The Bechdel Test Script Parser was a collaborative digital humanities project between myself and my sister, Laurel Karlsson. It is the product of a shared passion for film, feminism, and the creative potential of technology. By combining the talents and interests of myself, a software engineer, and my sister, a English Scholar, we’ve been able to create an innovative data mining tool for film analysis that we hope to continue to work on and improve. You can check out the project on our website, and the open source code can be viewed here.
This project was born when my sister reached out to me for advice on a few ideas she had been mulling over for a digital humanities project. Hoping to do something related to feminist film analysis, she was feeling very limited by her lack of coding experience and hadn’t been able to find an existing data mining tool to accomplish what she was looking to do. I immediately offered up my coding expertise, looking to gain experience by building a tool from scratch which would accomplish the specific needs of the project. After brainstorming several different project ideas, we settled on the one you see here.
How It Works
Of all narrative textual forms, the motion picture screenplay may be the most perfectly pre-disposed for computational analysis [Murtagh, Ganz, and Reddington 2011]. Screenplays contain capitalized character names, indented dialogue, and other formatting conventions that enable an algorithmic approach to analyzing and visualizing film narratives [Hoyt, Ponto, Roy]. Coupled with massive online movie databases, we can parse through movie scripts and collect insights on a level not yet seen before. In this blog post, I introduce our new web app, Bechdel Test Visualizer, which parses screenplays, outputs statistical gender values which can be analyzed, and offers four different types of visualization, each with its own utility. In this analysis, my sister and I use the Bechdel Test Visualizer to analyze the 2014 Oscar Best Picture Nominees.
In the process of building this tool’s prototype, I have come to appreciate the many ways that a computer reads a screenplay differently from you or me. Humans gather insight from watching and experiencing the emotion, tension, and dynamics of a movie or screenplay. Rather than attempting to train a computer to understand a film in the exact same way I do, I would prefer to ask a computer to do tasks that it is designed to do well and that we humans struggle with. Humans have memory limitations when it comes to matters of sequential timing and the entrances and exits of dozens of characters. In contrast, computers are excellent at gathering and recording these sorts of details from structured texts[Murtagh, Ganz, and Reddington 2011]. Lev Manovich has suggested that one of the most valuable things that comes from combining computational analysis and the visualization of vast amounts of information in a single image is that it defamiliarizes our understanding of the works that we study in the Humanities [Manovich 2012]. As I hope to demonstrate, the Bechdel Test Visualizer is a powerful tool for defamiliarization, provoking new questions and gender and film, and producing new answers through the combined strengths of the human analyst and the computer.

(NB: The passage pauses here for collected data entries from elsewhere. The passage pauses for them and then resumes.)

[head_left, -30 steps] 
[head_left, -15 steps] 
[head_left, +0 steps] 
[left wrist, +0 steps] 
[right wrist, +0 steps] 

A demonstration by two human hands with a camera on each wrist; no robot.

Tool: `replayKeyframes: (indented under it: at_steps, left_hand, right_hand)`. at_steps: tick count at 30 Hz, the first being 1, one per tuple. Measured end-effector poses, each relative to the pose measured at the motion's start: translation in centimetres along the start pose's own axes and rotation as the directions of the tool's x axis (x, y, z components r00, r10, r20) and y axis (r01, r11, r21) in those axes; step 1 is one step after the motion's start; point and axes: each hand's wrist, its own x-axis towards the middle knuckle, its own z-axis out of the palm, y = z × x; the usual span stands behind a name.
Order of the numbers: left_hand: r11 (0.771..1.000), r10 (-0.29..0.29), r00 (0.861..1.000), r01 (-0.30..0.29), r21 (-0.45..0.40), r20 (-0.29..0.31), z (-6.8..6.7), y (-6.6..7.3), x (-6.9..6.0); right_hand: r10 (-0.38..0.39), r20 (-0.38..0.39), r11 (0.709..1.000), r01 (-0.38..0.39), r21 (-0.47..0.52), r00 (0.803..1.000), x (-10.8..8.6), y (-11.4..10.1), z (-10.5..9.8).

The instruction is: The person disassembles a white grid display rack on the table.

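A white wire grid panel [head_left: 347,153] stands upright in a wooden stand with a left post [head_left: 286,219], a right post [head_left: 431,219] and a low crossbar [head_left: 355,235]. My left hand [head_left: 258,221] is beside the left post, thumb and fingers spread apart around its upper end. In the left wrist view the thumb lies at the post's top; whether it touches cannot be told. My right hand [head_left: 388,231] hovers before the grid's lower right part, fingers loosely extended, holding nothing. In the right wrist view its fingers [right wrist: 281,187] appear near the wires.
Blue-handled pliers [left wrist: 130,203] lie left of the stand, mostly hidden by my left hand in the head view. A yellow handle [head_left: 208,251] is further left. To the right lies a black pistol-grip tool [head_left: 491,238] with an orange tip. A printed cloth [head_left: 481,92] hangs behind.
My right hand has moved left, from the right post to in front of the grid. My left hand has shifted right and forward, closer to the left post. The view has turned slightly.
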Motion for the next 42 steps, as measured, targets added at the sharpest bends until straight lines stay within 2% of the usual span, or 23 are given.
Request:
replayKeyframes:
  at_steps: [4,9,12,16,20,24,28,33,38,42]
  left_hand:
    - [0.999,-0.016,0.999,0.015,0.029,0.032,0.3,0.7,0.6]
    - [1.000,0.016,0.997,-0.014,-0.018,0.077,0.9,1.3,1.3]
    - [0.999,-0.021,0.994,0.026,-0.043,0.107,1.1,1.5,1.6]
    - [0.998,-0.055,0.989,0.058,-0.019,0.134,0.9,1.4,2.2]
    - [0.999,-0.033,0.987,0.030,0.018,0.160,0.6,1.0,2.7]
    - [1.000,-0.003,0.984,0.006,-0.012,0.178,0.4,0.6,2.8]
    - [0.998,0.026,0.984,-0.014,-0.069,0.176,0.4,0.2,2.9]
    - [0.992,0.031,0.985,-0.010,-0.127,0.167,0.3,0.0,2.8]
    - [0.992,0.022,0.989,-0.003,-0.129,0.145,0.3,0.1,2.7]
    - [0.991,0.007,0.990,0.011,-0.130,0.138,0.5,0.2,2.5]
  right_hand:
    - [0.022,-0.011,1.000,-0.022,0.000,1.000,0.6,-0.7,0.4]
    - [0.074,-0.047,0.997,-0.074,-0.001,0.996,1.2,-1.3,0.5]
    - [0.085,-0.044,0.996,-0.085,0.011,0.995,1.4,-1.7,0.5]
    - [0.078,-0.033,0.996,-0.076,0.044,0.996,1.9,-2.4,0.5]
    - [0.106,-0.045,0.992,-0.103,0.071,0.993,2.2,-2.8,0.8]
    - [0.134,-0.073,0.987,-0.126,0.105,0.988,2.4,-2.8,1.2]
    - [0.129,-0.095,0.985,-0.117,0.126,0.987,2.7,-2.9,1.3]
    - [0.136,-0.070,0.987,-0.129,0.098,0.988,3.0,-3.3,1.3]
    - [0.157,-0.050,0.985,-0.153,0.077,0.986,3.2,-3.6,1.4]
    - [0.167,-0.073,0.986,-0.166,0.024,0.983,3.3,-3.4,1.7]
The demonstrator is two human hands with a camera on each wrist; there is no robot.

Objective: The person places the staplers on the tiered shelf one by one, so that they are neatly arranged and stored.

First, the script finds the title of the film, this is generally on the first page, and for the prototype, it is required to be the first line of text in the txt file. Once the title of the film has been identified, I make an API call out to myapifilms.com. From here, I can collect general information about the film, such as genre, release year, runtime, etc. But the most important information comes from collecting information about the actors and actresses in the film. Using this API, I can collect a list of all of the actors and actresses, their character’s name in the film, and what gender they are. The character’s gender is the most important bit of information I can collect, since it is essential when trying to determine if a scene passes the bechdel test or not.
Once all of the gender and film data has been collected via the API – I can begin analyzing the script. The first step is to break the script down into scenes in order to tell if two females shared a scene together. Scenes were determined by looking for a user defined set of keywords, such as “int.” or “ext.”. In practice, it was determined that a list of 10-12 keywords well captured scene changes.
In the scene, I collected dialogue by character by using simple parsing techniques. I was then able to test if two female character’s shared a scene. If two or more females shared a scene together, I tested their dialogue by checking if their dialogue contained keywords that indicated that they were speaking about a men or men. This list included words like ‘He’, ‘Him’, ‘Father’, ‘King’, etc. This list is very basic, and after initial tests, I can see that this list needs additional work, as patriarchal words are very ingrained in the English Language, and judging context is very difficult for a computer to do. However, for the context of my experiments, this list has sufficed. This tool, however is very good at generating data on gender participation in films.